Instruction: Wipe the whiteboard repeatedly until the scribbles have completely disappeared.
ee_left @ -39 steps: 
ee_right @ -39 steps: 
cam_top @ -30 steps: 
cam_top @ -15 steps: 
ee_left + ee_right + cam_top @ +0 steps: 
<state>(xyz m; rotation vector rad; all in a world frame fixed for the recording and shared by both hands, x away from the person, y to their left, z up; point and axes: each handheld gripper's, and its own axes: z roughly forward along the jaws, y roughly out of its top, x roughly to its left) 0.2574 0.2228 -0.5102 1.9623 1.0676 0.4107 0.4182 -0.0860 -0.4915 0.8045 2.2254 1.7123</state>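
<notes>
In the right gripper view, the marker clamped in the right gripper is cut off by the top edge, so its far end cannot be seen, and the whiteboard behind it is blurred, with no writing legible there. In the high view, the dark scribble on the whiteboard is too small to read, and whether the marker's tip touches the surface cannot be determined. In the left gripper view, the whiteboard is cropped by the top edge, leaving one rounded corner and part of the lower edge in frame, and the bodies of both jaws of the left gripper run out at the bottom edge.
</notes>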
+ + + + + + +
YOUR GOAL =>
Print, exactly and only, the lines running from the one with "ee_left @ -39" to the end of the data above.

SOLUTION TO THIS TASK =>
ee_left @ -39 steps: 
ee_right @ -39 steps: 
cam_top @ -30 steps: 
cam_top @ -15 steps: 
ee_left + ee_right + cam_top @ +0 steps: 
<state>(xyz m; rotation vector rad; all in a world frame fixed for the recording and shared by both hands, x away from the person, y to their left, z up; point and axes: each handheld gripper's, and its own axes: z roughly forward along the jaws, y roughly out of its top, x roughly to its left) 0.2574 0.2228 -0.5102 1.9623 1.0676 0.4107 0.4182 -0.0860 -0.4915 0.8045 2.2254 1.7123</state>
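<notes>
In the right gripper view, the marker clamped in the right gripper is cut off by the top edge, so its far end cannot be seen, and the whiteboard behind it is blurred, with no writing legible there. In the high view, the dark scribble on the whiteboard is too small to read, and whether the marker's tip touches the surface cannot be determined. In the left gripper view, the whiteboard is cropped by the top edge, leaving one rounded corner and part of the lower edge in frame, and the bodies of both jaws of the left gripper run out at the bottom edge.
</notes>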

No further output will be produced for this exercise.